The Influencer Identification Challenge
“The reality of an evolving social web is that influence is very subjective and relative to each community,” writes Geoff Livingston in a guest post today on Spinsucks.com.
The impetus for his post was Empire Avenue, about which I’ve already expressed my opinion. But, it ties right in to what’s been on my mind this week – influence.
Specifically online influence and the search for those individuals deemed to be influential – that vague, inexplicit, possibly ephemeral, designation.
Everyone’s talking about trying to identify the influentials. And, Involver is now making it possible to offer them special content on Facebook according to their Klout score.
But how do you know as a brand using something like that whether the person with a score that crosses some random level is really the person that will influence the people you want to reach?
One illustration of what I mean came this week when I saw that Dunn & Bradstreet was trying to identify “the most influential people in small business on Twitter.” They sought to expand beyond a simple criteria like number of followers or even a Klout score (although that was part of the equation) by looking at the people’s peers within Twitter.
What they ended up with – in my view – was a list of all the usual cast of characters that I would call influential in social media. Names like Chris Brogan, Gary Vaynerchuk, Liz Strauss, Lisa Barone, Brian Solis, Robert Scoble and Jeremiah Owyang.
I had the opportunity to talk with Brian for a few minutes the next day and I asked him if he considered himself influential in small business. His view was that sometimes, yes, he does reach a small business audience, but that his reach is much broader than just that one area.
Like most of the other people on the list, he’s someone a small business might turn to if they want to learn about social media but, does that make them influential in small business? If I asked my neighbor who owns a small pharmacy, or my favorite local “cupcakery” owner, or the owner of the vintage clothing store next door to her, would any of them have ever heard of any of those people on the @DandB list?
Perhaps. But, running a small business requires someone to wear so many hats, there is no one person to turn to for advice.
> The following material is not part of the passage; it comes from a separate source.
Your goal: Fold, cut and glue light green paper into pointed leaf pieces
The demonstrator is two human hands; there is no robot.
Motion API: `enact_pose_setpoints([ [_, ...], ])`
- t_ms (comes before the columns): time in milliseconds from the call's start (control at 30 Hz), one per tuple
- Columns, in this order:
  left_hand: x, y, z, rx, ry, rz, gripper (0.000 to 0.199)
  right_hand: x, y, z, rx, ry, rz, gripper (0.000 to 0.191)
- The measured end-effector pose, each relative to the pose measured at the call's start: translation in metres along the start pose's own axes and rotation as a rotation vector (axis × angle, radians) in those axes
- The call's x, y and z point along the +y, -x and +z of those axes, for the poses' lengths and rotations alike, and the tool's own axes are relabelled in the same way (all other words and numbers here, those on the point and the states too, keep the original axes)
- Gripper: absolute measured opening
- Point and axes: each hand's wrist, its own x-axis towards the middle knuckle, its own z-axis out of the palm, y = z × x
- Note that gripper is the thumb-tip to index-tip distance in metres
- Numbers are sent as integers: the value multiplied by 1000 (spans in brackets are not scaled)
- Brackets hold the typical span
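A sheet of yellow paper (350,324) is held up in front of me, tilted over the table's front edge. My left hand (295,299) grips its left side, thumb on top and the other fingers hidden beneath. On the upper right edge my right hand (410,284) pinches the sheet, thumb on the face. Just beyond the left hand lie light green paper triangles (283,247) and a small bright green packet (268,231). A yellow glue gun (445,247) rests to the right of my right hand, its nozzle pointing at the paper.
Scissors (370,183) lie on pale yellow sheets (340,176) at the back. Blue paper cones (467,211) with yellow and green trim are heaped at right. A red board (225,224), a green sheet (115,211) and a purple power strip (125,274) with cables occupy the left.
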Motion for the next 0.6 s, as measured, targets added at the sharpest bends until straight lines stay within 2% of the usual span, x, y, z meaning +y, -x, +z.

There are probably different influencers for small business on all sorts of topics like accounting, human resources, sales and technology.
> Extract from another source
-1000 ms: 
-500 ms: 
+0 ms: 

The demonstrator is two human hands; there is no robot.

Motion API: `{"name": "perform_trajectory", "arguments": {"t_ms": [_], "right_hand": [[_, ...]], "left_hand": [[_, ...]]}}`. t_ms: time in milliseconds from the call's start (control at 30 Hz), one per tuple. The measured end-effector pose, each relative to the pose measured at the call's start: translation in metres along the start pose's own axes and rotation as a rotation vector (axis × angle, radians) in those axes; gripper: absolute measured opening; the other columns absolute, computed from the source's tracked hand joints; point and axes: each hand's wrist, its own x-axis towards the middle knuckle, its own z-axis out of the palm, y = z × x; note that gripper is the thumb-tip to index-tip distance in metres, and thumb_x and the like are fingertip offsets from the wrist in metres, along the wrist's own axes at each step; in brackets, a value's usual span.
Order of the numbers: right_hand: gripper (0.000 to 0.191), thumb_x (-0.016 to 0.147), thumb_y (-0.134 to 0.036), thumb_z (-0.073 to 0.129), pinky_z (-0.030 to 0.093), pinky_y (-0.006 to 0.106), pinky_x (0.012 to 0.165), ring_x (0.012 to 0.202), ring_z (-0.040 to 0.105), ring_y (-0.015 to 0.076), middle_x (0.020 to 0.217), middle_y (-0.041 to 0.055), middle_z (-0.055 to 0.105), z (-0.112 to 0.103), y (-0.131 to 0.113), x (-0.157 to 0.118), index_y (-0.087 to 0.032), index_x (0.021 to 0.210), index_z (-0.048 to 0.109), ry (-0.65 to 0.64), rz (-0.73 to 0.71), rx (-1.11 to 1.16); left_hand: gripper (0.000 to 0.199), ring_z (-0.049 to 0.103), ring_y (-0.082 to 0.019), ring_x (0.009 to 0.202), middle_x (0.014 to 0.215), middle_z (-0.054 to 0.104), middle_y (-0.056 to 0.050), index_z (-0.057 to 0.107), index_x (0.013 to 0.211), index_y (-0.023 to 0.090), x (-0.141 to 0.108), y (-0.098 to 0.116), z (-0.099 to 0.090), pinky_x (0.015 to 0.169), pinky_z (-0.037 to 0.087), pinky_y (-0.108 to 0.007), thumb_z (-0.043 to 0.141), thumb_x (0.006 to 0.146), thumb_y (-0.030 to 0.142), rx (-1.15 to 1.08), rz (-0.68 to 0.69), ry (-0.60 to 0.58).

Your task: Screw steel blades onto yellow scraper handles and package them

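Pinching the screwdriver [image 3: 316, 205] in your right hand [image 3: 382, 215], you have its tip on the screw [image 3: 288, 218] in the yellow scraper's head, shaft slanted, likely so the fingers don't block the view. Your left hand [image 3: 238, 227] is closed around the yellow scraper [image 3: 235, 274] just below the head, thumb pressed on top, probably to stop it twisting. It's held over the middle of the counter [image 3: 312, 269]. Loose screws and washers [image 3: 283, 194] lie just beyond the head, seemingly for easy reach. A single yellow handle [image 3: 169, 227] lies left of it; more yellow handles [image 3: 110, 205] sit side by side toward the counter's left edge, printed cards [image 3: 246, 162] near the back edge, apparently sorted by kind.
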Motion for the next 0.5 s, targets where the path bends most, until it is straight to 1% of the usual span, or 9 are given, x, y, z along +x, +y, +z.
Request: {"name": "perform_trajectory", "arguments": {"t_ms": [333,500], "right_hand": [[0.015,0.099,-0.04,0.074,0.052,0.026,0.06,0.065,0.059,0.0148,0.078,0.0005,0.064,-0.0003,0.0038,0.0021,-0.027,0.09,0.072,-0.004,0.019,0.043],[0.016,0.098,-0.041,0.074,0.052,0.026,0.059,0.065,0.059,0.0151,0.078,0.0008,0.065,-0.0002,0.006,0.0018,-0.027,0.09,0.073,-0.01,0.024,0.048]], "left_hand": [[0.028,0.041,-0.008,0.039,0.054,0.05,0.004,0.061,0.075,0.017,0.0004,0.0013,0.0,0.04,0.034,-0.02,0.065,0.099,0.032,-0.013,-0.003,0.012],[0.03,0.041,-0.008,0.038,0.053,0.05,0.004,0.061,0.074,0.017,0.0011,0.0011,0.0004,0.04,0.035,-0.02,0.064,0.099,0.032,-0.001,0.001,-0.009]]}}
And that’s exactly the challenge I see in online influencer identification – it’s going to be very niche. To filter the entire online population and find those niches is not going to be easy. And, it’s going to be a constantly changing ocean of people.
I do think there is a valid point to identifying people who can be influential to your target audience and building relationships with them – I’m in public relations, right? I just predict a lot of effort will be expended, a lot of “free stuff” will go out, and a lot of people will be hard pressed to show results.
Is there someone out there doing it right in your opinion?